# Online Adaptive Policy Selection

Numerical experiments for the manuscript:

*Online Adaptive Policy Selection in Time-Varying Systems: No-Regret via Contractive Perturbations*<br/>
Yiheng Lin, James A. Preiss, Emile Anand, Yingying Li, Yisong Yue, Adam Wierman<br/>
Caltech<br/>
NeurIPS 2023 (to appear).</br>
https://arxiv.org/abs/2210.12320

## To reproduce the plots in the manuscript:

1. Create the Anaconda environment (or get the required packages some other way):

       conda env create -f environment.yml
       conda activate gaps

2. Run the experiments in parallel. This will take a while - about 30 minutes on an old Mac laptop. The system may become unresponsive.

       make -j

3. Examine output in the `plots/` directory.

## Code structure

### Algorithms / Library
- `GAPS.py`: main algorithm of the manuscript
- `discrete.py`, `exp3.py`: bandit-based algorithm for MPC horizon selection
- `MPCLTI.py`, `lineartracking.py`: MPC algorithm and linear dynamical system "environment"
- `label_lines.py` (third-party), `util.py`: utilities

### Experiments
- `lambda_confident.py`: Experiment 1 - MPC scalar confidence tuning, GAPS vs. baseline
- `pendulum.py`: Experiment 2 - Linear controller in nonlinear system, GAPS vs.
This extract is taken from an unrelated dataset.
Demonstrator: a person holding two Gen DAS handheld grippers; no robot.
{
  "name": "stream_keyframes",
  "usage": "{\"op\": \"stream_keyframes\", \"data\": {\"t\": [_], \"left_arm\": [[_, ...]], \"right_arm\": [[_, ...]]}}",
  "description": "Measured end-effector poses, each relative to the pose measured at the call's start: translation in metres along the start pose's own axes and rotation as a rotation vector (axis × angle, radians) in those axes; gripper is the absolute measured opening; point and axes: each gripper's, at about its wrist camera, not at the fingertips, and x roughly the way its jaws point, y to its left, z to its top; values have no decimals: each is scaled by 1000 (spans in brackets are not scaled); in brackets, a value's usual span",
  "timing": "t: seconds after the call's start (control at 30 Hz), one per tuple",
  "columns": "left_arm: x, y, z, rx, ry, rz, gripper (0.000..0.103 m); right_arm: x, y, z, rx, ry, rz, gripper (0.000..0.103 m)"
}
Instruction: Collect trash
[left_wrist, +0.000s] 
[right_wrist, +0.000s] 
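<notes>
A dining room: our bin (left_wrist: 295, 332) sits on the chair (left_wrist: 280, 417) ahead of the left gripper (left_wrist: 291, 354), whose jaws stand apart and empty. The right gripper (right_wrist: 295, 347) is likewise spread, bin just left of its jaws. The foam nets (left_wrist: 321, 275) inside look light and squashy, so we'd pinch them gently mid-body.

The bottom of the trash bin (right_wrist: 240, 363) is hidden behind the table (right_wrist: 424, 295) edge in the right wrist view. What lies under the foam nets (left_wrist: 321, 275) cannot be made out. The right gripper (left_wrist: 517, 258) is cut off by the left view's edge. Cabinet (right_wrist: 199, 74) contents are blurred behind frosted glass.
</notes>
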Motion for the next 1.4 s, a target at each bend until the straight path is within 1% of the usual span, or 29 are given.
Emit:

LQR
- `discrete_vs_cts.py`: Experiment 3 (appendix) - GAPS MPC multi-step confidence tuning vs. bandit MPC horizon tuning
- `gaps_vs_ocom.py`: Computation time experiment (appendix) - Computation time experiment vs. another gradient approximation [1]
- Any `*plot*.py`: Plots data written to file by one of the experiments above.

### Other
- `Makefile`: Establishes data-to-plot pipeline dependencies between files.
- `environment.yml`: Anaconda environment.

See file docstrings for more information.